▶ [TASK OBJECTIVE]
Begin at the line containing "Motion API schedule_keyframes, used" in the data below and go on through the line containing "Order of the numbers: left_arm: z", repeating each line exactly; include both ends and no other line.

Items listed in a dataset:
▽
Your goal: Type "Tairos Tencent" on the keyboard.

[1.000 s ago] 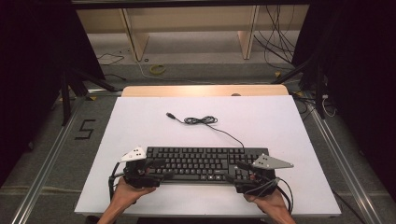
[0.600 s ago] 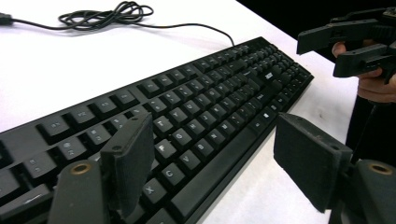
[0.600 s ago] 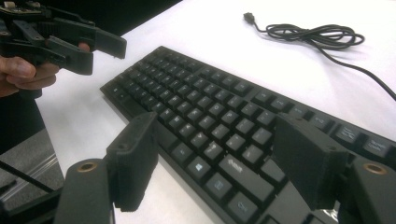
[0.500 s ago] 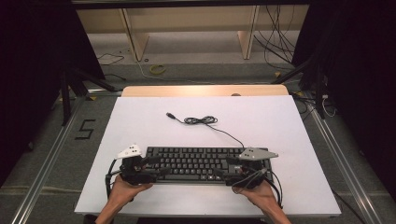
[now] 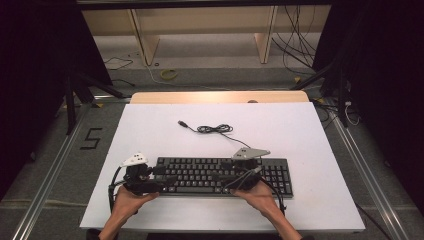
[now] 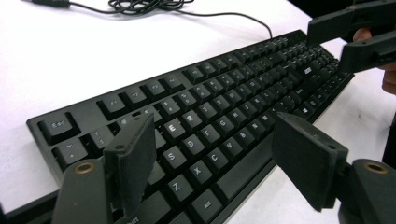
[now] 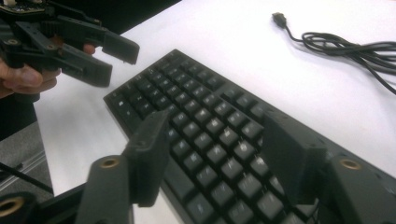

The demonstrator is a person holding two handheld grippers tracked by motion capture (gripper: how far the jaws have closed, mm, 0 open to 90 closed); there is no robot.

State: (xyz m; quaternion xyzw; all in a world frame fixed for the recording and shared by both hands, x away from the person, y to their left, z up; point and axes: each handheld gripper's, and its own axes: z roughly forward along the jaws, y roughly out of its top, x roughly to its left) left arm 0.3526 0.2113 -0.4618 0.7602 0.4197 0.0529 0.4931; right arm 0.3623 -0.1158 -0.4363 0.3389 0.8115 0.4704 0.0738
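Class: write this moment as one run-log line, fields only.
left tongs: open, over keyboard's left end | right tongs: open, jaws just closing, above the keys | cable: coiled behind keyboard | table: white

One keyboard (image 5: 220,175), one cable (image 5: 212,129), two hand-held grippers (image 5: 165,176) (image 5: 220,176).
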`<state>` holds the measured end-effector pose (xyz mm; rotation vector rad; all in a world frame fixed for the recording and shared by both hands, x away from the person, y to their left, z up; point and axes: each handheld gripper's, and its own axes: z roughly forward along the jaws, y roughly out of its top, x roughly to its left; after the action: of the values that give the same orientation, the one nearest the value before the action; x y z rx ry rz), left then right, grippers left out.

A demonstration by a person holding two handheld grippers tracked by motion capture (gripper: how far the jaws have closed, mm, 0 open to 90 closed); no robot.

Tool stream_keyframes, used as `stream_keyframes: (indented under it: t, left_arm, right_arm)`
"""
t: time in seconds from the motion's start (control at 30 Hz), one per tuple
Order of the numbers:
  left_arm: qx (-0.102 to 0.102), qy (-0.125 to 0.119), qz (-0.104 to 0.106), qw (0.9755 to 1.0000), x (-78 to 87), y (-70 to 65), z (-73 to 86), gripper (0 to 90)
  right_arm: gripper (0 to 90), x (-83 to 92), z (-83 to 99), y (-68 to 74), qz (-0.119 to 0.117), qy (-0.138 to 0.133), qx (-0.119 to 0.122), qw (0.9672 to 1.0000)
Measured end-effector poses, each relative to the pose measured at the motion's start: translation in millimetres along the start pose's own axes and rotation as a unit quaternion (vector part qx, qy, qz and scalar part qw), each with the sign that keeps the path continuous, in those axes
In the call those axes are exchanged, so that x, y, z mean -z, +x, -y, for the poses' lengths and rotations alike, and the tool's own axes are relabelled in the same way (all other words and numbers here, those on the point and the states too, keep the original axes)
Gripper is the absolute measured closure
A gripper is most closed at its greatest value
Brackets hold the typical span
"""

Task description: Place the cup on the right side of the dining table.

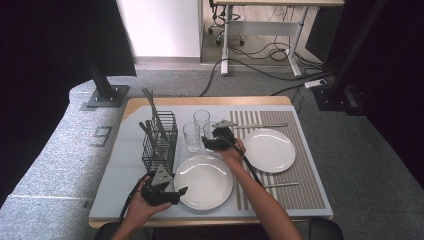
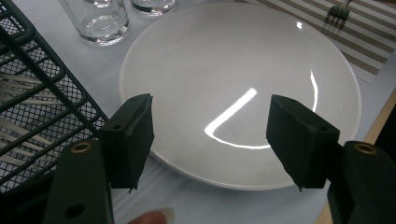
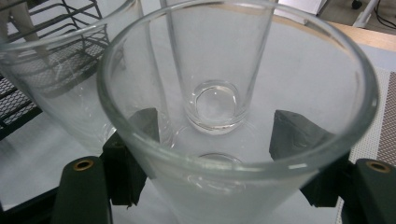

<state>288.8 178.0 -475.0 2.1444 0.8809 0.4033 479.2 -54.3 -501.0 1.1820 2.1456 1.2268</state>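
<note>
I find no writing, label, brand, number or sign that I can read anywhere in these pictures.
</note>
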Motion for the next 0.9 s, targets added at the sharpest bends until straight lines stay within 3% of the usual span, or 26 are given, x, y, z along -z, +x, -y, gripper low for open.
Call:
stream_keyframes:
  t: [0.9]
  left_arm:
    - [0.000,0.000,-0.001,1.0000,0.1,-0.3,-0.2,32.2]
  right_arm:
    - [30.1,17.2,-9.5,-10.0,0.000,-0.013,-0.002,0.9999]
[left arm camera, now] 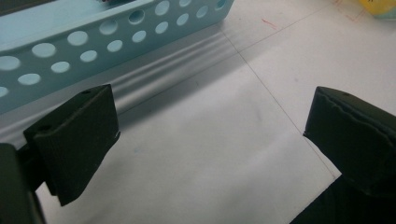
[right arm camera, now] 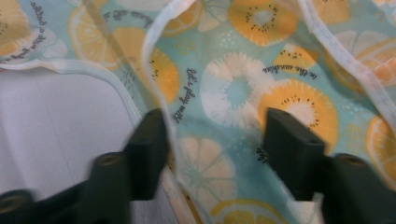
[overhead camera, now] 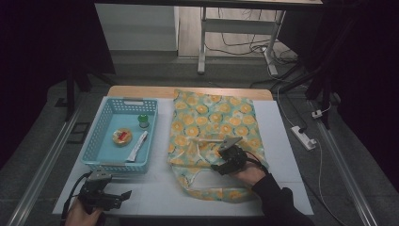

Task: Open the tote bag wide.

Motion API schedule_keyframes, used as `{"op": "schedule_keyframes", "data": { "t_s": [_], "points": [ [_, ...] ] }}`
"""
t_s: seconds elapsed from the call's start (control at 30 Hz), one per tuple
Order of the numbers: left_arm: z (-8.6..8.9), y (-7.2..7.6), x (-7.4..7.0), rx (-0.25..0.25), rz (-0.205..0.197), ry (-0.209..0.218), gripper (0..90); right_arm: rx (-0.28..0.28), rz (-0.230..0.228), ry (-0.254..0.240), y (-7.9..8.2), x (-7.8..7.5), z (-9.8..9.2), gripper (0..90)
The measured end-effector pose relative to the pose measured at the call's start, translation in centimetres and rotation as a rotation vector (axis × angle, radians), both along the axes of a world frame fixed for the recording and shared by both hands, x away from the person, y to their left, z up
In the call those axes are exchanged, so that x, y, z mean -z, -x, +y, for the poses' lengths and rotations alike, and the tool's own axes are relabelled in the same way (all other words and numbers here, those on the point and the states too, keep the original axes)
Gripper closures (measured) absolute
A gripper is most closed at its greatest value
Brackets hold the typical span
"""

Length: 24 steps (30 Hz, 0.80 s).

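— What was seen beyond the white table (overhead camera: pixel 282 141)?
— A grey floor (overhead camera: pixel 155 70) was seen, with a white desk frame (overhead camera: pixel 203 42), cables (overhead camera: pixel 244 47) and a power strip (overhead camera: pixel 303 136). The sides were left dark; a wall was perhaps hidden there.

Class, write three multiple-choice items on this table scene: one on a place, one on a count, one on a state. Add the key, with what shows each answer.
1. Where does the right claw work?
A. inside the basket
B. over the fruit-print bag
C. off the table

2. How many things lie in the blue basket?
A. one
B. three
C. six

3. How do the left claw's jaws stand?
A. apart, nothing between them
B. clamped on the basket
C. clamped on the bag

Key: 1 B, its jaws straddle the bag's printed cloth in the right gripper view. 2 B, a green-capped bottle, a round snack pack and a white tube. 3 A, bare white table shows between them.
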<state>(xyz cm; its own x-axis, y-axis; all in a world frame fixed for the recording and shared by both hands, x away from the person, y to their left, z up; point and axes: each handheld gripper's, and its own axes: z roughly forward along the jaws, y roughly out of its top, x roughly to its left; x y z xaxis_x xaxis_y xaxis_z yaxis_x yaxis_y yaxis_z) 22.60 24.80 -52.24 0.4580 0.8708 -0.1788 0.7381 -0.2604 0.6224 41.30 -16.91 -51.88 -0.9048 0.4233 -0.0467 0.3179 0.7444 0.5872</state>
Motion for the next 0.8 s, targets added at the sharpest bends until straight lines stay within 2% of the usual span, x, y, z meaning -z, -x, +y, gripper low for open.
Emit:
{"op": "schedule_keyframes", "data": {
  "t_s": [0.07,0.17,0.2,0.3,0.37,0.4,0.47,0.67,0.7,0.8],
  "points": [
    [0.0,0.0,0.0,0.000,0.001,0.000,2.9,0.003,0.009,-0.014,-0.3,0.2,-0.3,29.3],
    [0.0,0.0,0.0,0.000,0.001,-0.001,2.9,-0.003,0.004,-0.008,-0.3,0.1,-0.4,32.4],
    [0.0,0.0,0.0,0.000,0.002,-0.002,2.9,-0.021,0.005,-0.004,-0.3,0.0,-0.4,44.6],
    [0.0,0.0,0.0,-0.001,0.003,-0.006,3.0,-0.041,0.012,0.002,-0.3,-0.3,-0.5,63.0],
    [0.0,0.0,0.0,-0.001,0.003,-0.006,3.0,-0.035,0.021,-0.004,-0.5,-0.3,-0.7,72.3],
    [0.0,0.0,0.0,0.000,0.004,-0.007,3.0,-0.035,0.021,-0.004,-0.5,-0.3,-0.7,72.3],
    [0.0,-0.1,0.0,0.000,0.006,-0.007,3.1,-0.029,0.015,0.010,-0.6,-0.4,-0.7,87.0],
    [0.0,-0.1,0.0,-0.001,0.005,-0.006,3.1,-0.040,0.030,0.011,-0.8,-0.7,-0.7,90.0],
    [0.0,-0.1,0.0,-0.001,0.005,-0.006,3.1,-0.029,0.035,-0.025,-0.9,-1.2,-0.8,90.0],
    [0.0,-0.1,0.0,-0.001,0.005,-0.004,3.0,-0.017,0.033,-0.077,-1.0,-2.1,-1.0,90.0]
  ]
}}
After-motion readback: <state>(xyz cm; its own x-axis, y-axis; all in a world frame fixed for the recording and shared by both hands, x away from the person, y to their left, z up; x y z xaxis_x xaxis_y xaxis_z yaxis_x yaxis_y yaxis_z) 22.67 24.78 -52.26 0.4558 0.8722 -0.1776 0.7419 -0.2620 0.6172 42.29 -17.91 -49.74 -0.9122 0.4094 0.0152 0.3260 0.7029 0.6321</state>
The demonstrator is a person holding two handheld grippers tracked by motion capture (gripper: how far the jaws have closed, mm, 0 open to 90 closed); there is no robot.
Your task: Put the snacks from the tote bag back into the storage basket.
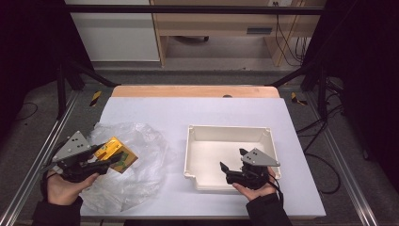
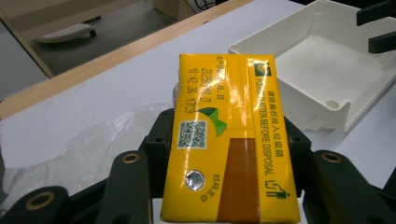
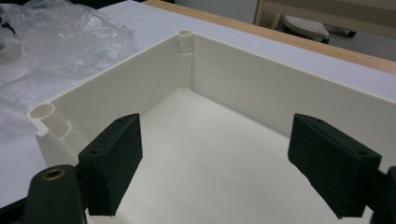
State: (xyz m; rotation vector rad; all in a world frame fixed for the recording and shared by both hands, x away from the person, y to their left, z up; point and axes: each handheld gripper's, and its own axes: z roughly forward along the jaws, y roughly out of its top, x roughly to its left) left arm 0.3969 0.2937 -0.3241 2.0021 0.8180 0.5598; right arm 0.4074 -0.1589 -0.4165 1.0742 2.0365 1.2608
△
▶ [RESULT FOR THIS EXERCISE]
Motion API schedule_keyframes, used as `{"op": "schedule_keyframes", "data": { "t_s": [_], "points": [ [_, ...] ] }}`
"""
t_s: seconds elapsed from the call's start (control at 30 Hz), one per tuple
Order of the numbers: left_arm: z (-8.6..8.9), y (-7.2..7.6), x (-7.4..7.0), rx (-0.25..0.25), rz (-0.205..0.197), ry (-0.209..0.218), gripper (0..90); right_arm: rx (-0.28..0.28), rz (-0.230..0.228), ry (-0.254..0.240), y (-7.9..8.2), x (-7.8..7.5), z (-9.8..9.2), gripper (0..90)

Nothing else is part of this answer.